(Recorded data)
*** Begin section ***
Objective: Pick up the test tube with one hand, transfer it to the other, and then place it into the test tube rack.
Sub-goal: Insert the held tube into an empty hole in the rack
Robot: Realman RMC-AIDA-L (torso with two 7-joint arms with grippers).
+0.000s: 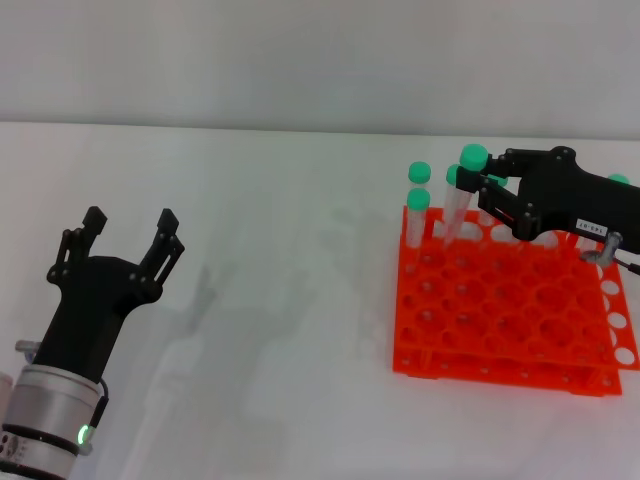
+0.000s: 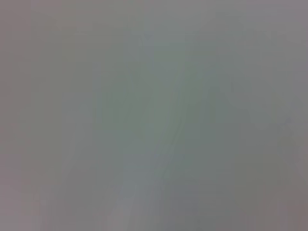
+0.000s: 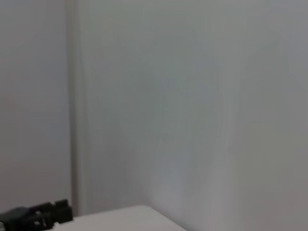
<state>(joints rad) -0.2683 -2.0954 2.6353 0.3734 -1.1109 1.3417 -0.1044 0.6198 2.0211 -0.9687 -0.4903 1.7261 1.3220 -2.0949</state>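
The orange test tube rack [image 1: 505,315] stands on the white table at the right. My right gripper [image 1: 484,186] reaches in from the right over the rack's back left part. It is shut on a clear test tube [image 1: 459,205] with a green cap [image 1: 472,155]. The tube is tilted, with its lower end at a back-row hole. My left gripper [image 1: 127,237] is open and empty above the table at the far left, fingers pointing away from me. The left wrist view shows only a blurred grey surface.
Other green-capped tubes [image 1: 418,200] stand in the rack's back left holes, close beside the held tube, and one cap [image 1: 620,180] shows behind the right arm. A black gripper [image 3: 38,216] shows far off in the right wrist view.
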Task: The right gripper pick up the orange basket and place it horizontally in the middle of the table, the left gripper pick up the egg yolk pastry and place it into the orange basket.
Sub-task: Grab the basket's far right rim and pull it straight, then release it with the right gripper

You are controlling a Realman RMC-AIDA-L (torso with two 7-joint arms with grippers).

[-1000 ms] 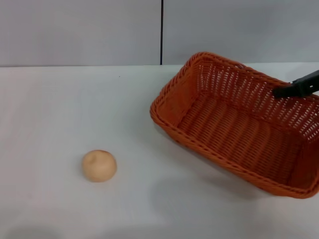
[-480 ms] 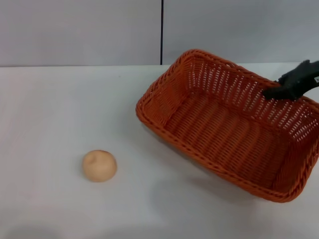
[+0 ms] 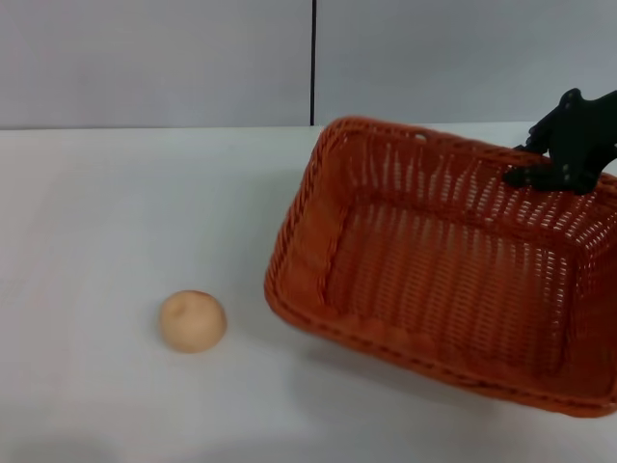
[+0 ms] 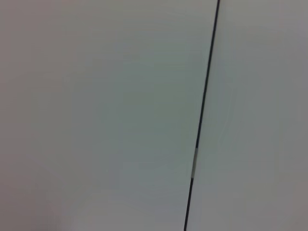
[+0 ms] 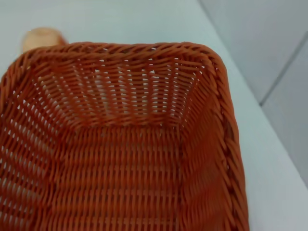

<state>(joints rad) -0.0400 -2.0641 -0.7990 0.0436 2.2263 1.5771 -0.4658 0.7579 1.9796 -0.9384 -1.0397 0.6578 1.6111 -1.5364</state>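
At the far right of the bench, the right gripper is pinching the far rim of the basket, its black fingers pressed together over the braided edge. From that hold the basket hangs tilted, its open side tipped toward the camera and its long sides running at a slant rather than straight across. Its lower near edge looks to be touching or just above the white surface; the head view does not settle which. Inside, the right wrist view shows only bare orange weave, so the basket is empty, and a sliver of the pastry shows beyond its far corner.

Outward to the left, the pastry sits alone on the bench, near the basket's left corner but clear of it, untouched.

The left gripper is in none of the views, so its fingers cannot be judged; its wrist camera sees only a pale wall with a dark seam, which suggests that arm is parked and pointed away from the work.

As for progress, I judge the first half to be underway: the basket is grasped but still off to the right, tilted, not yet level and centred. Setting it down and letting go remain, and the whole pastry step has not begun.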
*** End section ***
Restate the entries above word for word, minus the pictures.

* _RESULT BELOW_
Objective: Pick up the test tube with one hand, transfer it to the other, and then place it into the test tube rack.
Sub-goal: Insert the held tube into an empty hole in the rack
Robot: Realman RMC-AIDA-L (torso with two 7-joint arms with grippers).
+0.000s: 
+0.000s: 
+0.000s: 
<state>(joints rad) -0.2683 -2.0954 2.6353 0.3734 -1.1109 1.3417 -0.1044 0.6198 2.0211 -0.9687 -0.4903 1.7261 1.3220 -2.0949</state>
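The orange test tube rack [image 1: 505,315] stands on the white table at the right. My right gripper [image 1: 484,186] reaches in from the right over the rack's back left part. It is shut on a clear test tube [image 1: 459,205] with a green cap [image 1: 472,155]. The tube is tilted, with its lower end at a back-row hole. My left gripper [image 1: 127,237] is open and empty above the table at the far left, fingers pointing away from me. The left wrist view shows only a blurred grey surface.
Other green-capped tubes [image 1: 418,200] stand in the rack's back left holes, close beside the held tube, and one cap [image 1: 620,180] shows behind the right arm. A black gripper [image 3: 38,216] shows far off in the right wrist view.
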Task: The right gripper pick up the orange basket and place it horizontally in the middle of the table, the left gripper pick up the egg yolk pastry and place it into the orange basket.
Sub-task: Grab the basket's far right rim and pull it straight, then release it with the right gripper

You are controlling a Realman RMC-AIDA-L (torso with two 7-joint arms with grippers).

[-1000 ms] 
[-480 ms] 
[+0 ms] 
[+0 ms] 
[+0 ms] 

<state>(joints rad) -0.0400 -2.0641 -0.7990 0.0436 2.2263 1.5771 -0.4658 0.7579 1.9796 -0.9384 -1.0397 0.6578 1.6111 -1.5364</state>
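At the far right of the bench, the right gripper is pinching the far rim of the basket, its black fingers pressed together over the braided edge. From that hold the basket hangs tilted, its open side tipped toward the camera and its long sides running at a slant rather than straight across. Its lower near edge looks to be touching or just above the white surface; the head view does not settle which. Inside, the right wrist view shows only bare orange weave, so the basket is empty, and a sliver of the pastry shows beyond its far corner.

Outward to the left, the pastry sits alone on the bench, near the basket's left corner but clear of it, untouched.

The left gripper is in none of the views, so its fingers cannot be judged; its wrist camera sees only a pale wall with a dark seam, which suggests that arm is parked and pointed away from the work.

As for progress, I judge the first half to be underway: the basket is grasped but still off to the right, tilted, not yet level and centred. Setting it down and letting go remain, and the whole pastry step has not begun.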

The output contains the complete answer to the exercise.